Il corso, articolato in 3 settimane, si è svolto dal 6 al 24 settembre 2021 nel pieno rispetto delle limitazioni imposte per il contenimento della diffusione del CoVid-19.

Il personale, dopo una prima fase di lezioni teoriche sulla comunicazione efficace, sulla dottrina CIMIC e sulla pianificazione e condotta di attività in operazioni di supporto alla pace, ovvero in scenari a più alta intensità, è stato chiamato ad applicare le procedure apprese attraverso giochi di ruolo, pattuglie finalizzate alla valutazione dell’ambiente operativo e atti tattici a supporto di attività CIMIC.

La fase pratica si è svolta attraverso la condotta dell’esercitazione “Adriatic Freedom” che ha visto i neo coadiutori CIMIC dispiegati tra Pasiano di Pordenone e la laguna di Venezia, tra Cavallino Tre Porti e Burano, con il supporto del Reggimento Lagunari “Serenissima”.

Il coadiutore è un soldato addestrato e formato per supportare la figura dell’operatore CIMIC, al fine di contribuire in modo determinante al raggiungimento dei compiti assegnati attraverso lo sviluppo delle funzioni principali della civil-military cooperation e la comprensione delle complesse e articolate dinamiche degli scenari operativi in cui il reparto è impiegato.

Il corso, nato sulla scorta delle lezioni apprese nei diversi Teatri Operativi in cui gli operatori del Multinational CIMIC Group sono chiamati ad operare, si è perfezionato con gli anni, mirando all’accrescimento della preparazione tecnica-professionale dei frequentatori, con l’obiettivo di creare figure professionali altamente qualificate, professionali e capaci di operare in contesti interforze in ambienti operativi complessi mantenendo il focus sulla civil-military cooperation.

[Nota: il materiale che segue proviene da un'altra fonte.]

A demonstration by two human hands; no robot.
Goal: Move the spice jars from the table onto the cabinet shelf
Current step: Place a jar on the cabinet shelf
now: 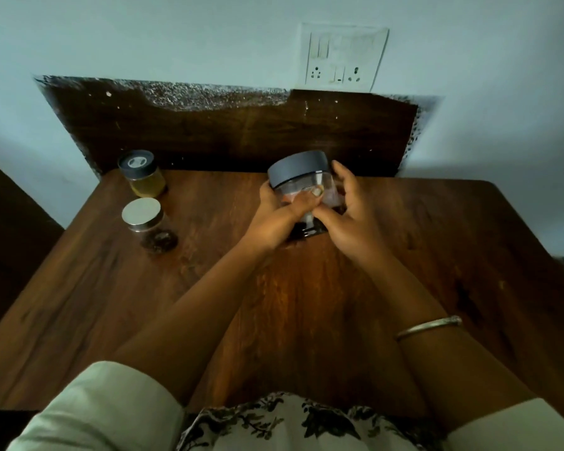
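Note:
A wide clear jar with a grey lid [298, 169] and dark contents at its bottom stands near the back middle of the wooden table [306, 304]. My left hand [279, 216] grips its left side, thumb across the front. My right hand [349, 216] curls round its right side. At the back left stands a small jar with yellow contents and a black lid [142, 174]. In front of it is a small jar with a silver lid [149, 224] and dark spice inside. No cabinet shelf shows.
A dark wooden backboard [225, 135] rises behind the table against the pale wall. A white socket plate [341, 56] sits on the wall above it. A metal bangle [428, 327] circles my right wrist.

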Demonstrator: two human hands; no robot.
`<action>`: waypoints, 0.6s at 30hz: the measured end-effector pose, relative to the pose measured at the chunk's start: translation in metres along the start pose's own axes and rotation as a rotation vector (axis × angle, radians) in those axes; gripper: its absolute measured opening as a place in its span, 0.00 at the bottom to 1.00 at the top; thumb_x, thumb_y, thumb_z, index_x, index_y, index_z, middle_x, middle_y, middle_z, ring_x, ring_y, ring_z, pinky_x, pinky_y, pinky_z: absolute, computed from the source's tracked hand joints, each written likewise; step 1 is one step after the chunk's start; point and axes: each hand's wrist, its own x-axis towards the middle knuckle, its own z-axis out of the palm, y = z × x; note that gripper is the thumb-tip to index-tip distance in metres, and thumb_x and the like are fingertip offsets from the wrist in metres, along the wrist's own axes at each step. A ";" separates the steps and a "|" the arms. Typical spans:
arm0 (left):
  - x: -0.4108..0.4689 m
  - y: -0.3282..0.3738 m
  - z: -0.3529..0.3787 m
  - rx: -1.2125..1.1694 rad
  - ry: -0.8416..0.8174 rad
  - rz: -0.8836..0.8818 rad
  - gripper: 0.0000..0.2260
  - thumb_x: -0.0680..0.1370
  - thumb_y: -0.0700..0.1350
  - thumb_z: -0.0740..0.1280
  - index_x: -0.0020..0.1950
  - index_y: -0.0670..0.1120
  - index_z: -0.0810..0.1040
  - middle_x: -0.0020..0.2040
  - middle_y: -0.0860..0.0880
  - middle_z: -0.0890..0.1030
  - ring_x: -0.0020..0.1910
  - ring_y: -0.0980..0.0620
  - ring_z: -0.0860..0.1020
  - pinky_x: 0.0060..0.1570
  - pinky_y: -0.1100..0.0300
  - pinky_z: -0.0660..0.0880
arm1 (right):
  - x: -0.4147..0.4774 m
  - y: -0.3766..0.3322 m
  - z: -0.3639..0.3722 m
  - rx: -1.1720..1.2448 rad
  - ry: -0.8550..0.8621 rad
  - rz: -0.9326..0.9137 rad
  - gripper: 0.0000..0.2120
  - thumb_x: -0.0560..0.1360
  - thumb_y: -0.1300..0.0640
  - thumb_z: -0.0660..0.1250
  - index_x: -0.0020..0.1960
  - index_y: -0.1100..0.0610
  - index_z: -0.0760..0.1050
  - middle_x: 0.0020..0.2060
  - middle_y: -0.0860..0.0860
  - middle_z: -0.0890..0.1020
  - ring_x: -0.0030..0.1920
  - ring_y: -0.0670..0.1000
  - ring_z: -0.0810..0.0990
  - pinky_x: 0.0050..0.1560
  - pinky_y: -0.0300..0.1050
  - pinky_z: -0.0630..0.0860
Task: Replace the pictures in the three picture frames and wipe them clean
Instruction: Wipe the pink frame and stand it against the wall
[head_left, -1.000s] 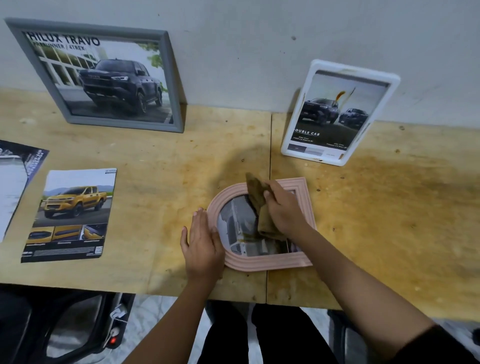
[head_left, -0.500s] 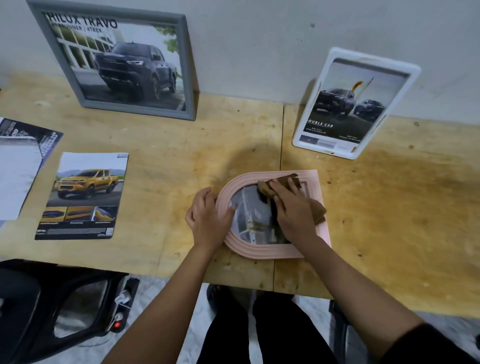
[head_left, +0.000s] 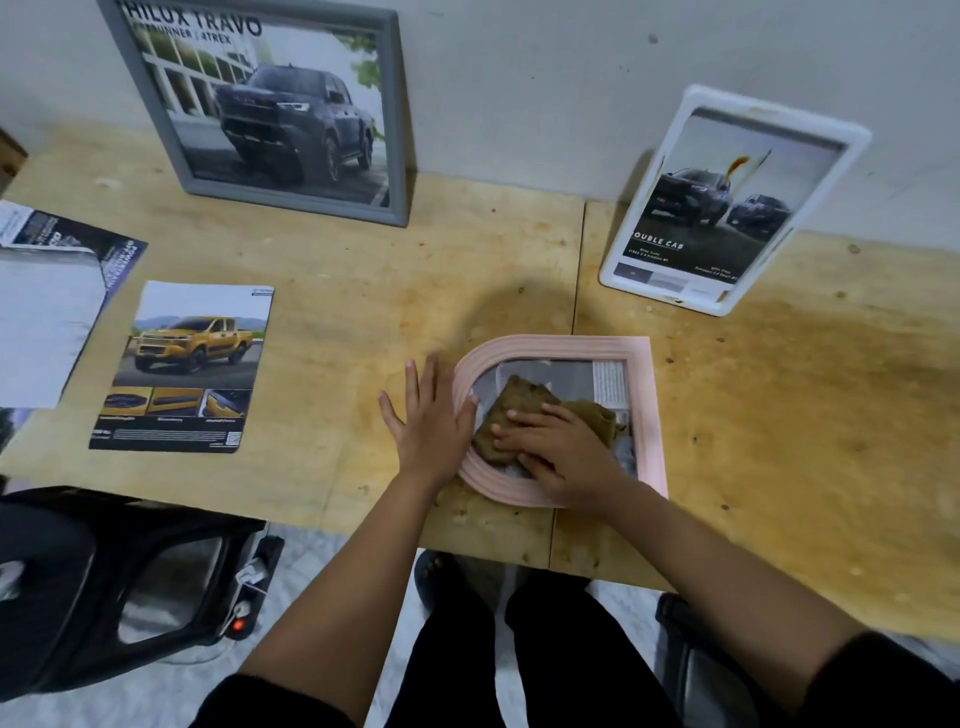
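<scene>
A pink arched picture frame lies flat near the table's front edge, its rounded end to the left. My right hand presses a brown cloth flat onto its glass. My left hand lies palm down with fingers spread, its thumb against the frame's curved left rim. A grey frame with a dark pickup picture leans on the wall at the back left. A white frame with a two-truck picture leans on the wall at the back right.
A loose leaflet with a yellow pickup lies on the wooden table to the left. Further papers lie at the far left edge. A black chair stands below the table's front left.
My right hand has slid the cloth down and to the left across the glass. My left hand has opened flat against the frame's rim. The view has dipped closer to the table.
</scene>
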 end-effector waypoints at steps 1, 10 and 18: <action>-0.001 0.000 0.000 0.004 0.004 0.001 0.24 0.80 0.57 0.51 0.76 0.53 0.54 0.78 0.55 0.47 0.76 0.52 0.41 0.70 0.40 0.37 | -0.004 0.003 -0.002 0.029 -0.028 -0.020 0.19 0.74 0.52 0.55 0.59 0.51 0.79 0.61 0.44 0.79 0.67 0.44 0.71 0.69 0.45 0.58; -0.002 0.001 -0.002 -0.002 0.006 0.012 0.24 0.81 0.57 0.52 0.75 0.52 0.54 0.78 0.54 0.48 0.77 0.50 0.43 0.70 0.40 0.39 | -0.031 0.025 -0.036 0.086 -0.051 0.050 0.17 0.71 0.54 0.55 0.45 0.53 0.83 0.47 0.44 0.85 0.50 0.42 0.80 0.56 0.40 0.64; -0.003 0.002 -0.007 -0.042 -0.038 0.005 0.24 0.81 0.57 0.51 0.75 0.53 0.53 0.78 0.55 0.46 0.76 0.52 0.40 0.70 0.40 0.37 | -0.016 0.027 -0.079 -0.317 -0.235 0.346 0.16 0.75 0.54 0.54 0.40 0.57 0.78 0.33 0.52 0.78 0.37 0.56 0.75 0.39 0.44 0.65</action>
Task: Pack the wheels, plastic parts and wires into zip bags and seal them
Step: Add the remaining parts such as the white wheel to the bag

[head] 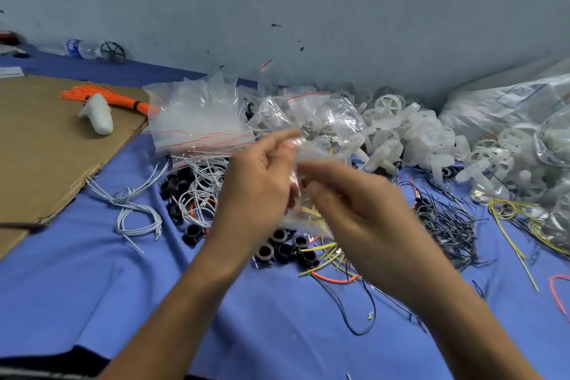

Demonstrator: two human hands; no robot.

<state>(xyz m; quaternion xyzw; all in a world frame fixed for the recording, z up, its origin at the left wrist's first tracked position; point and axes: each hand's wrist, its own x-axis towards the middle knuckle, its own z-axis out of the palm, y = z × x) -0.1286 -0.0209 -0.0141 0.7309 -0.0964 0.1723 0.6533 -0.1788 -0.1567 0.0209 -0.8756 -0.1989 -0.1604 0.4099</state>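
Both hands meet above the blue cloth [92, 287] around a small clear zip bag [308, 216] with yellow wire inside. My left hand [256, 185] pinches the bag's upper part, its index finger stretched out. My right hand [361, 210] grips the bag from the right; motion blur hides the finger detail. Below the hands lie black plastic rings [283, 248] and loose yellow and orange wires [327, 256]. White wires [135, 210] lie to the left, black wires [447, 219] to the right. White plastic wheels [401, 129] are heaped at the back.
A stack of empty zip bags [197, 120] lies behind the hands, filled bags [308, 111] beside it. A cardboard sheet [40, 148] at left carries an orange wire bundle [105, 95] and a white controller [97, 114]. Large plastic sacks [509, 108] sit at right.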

Nei moderni scenari operativi, infatti, caratterizzati da un dinamismo e una velocità informativa senza pari rispetto agli stessi di solo qualche decennio fa, risulta di fondamentale importanza la cooperazione tra organismi civili e militari: il successo operativo difatti passa da un costante e proficuo collegamento tra gli attori militari e non, presenti nell’area.

Il personale del Multinational CIMIC Group, guidato dal Colonnello Mattia Zuzzi, viene specializzato, attraverso un’offerta didattica unica all’interno dell’Alleanza Atlantica, che permette di formare operatori e coadiutori con le competenze adeguate per creare le condizioni necessarie indispensabili per colmare il divario civile-militare in aree di crisi ovvero in tempi di di guerra.